3. Training method according to claim 2, wherein the function operation is a bitwise addition or a bitwise multiplication operation.

4. The training method of claim 3, wherein the step of performing a function operation on the feature embedding vectors output by the embedding layer and the output of the corresponding underlying neural network structure respectively comprises: unifying the dimension of the characteristic embedding vector output by the embedding layer and the output of the corresponding bottom layer neural network structure, and carrying out function operation on the characteristic embedding vector with unified dimension and the output of the corresponding bottom layer neural network structure.

5. The training method of claim 4, wherein the step of dimensional unification comprises: and carrying out space occupying filling on at least one of the characteristic embedding vector output by the embedding layer and the output of the corresponding bottom-layer neural network structure, so that the output dimensions of the characteristic embedding vector output by the embedding layer and the output dimension of the corresponding bottom-layer neural network structure are the same.

6. A training system for neural network models, the system comprising:

the data acquisition device is used for acquiring a training data record;

sample generating means for generating a feature of the training sample based on the attribute information of the training data record and using a label of the training data record as a label of the training sample; and

training means for training the neural network model based on training samples,

wherein the neural network model comprises one or more embedded layers, one or more underlying neural network structures, and an upper neural network structure,

in the process of training the neural network model based on training samples, a training device leads at least one feature of the training samples to pass through a corresponding embedding layer to obtain a corresponding feature embedding vector, leads the feature embedding vector output by each embedding layer to pass through a corresponding bottom layer neural network structure respectively, learns feature information representation of the corresponding feature through the corresponding bottom layer neural network structure, learns a prediction result through an upper layer neural network structure based on at least feature information representation output by one or more bottom layer neural network structures, and adjusts the neural network model based on at least the difference between the prediction result and the mark.

7. A method of performing prediction using a neural network model, the method comprising:

acquiring a predicted data record;

generating features of the prediction samples based on the attribute information of the prediction data records; and

using a neural network model trained according to any one of claims 1 to 5, corresponding prediction results are provided for the prediction samples.
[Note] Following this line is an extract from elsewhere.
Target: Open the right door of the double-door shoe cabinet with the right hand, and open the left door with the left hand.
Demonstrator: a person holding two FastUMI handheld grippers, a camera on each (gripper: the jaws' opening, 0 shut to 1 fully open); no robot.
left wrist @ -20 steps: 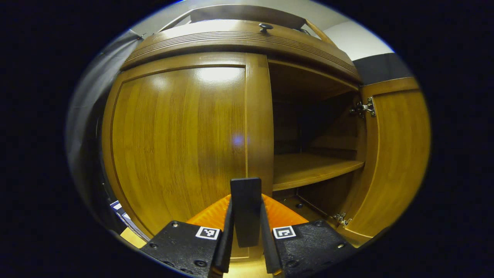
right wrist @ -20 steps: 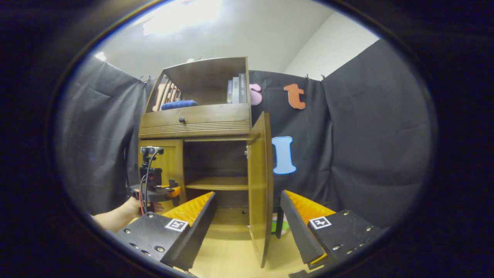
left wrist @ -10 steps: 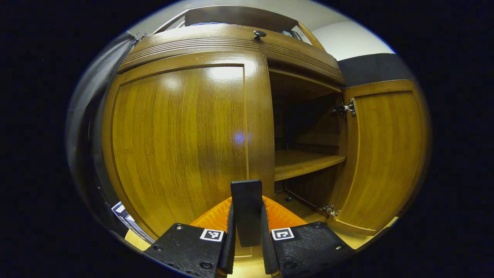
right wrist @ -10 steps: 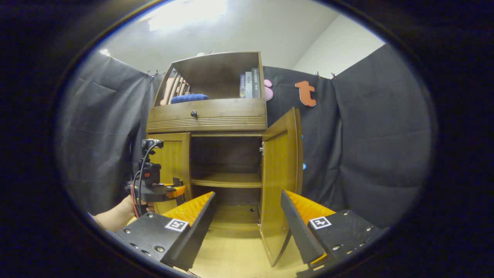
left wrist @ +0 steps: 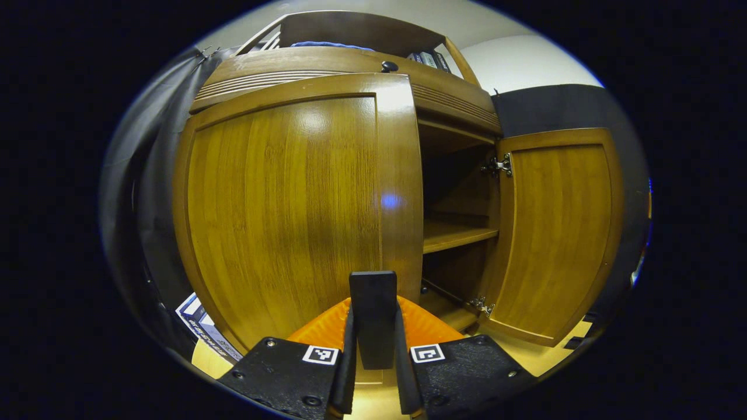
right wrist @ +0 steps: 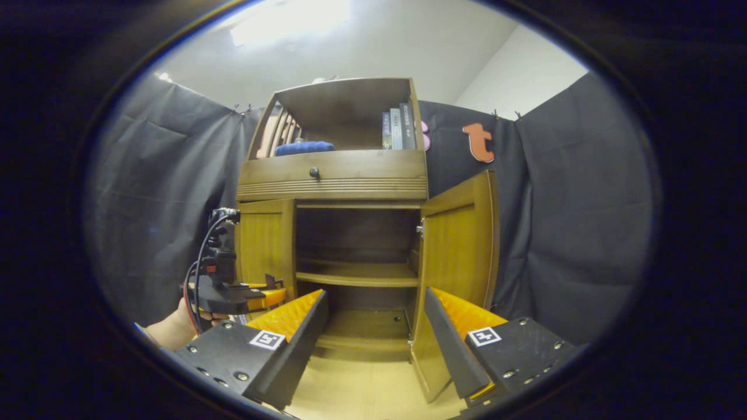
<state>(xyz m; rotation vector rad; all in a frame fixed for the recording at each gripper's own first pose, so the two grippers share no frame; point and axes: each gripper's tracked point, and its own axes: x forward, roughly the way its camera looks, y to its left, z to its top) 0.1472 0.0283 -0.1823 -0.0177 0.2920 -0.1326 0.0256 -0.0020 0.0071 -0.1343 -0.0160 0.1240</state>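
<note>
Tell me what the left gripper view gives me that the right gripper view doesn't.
Left gripper view: the left gripper closed on a dark handle at the left door edge, and the right door hinges. Right gripper view: the open right gripper well back, and the hand holding the left one. Both: right door wide open, shelf, drawer knob.

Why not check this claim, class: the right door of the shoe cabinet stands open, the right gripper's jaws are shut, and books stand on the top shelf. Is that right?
Not quite. In the right gripper view the right gripper has its jaws spread wide, holding nothing. The rest holds: the right door of the shoe cabinet stands open, and books stand on the top shelf.
</note>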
8. A prediction system for performing predictions using a neural network model, the prediction system comprising:

a data acquisition device for acquiring a predicted data record;

sample generation means for generating a feature of the prediction sample based on the attribute information of the prediction data record; and

prediction means for providing a corresponding prediction result for the prediction sample using a neural network model trained according to any one of claims 1 to 5.

9. A computer-readable medium having recorded thereon a computer program for executing the method of any one of claims 1 to 5 and 7 by one or more computing devices.

10. A system comprising one or more computing devices and one or more storage devices having instructions recorded thereon that, when executed by the one or more computing devices, cause the one or more computing devices to implement the method of any of claims 1-5 and 7.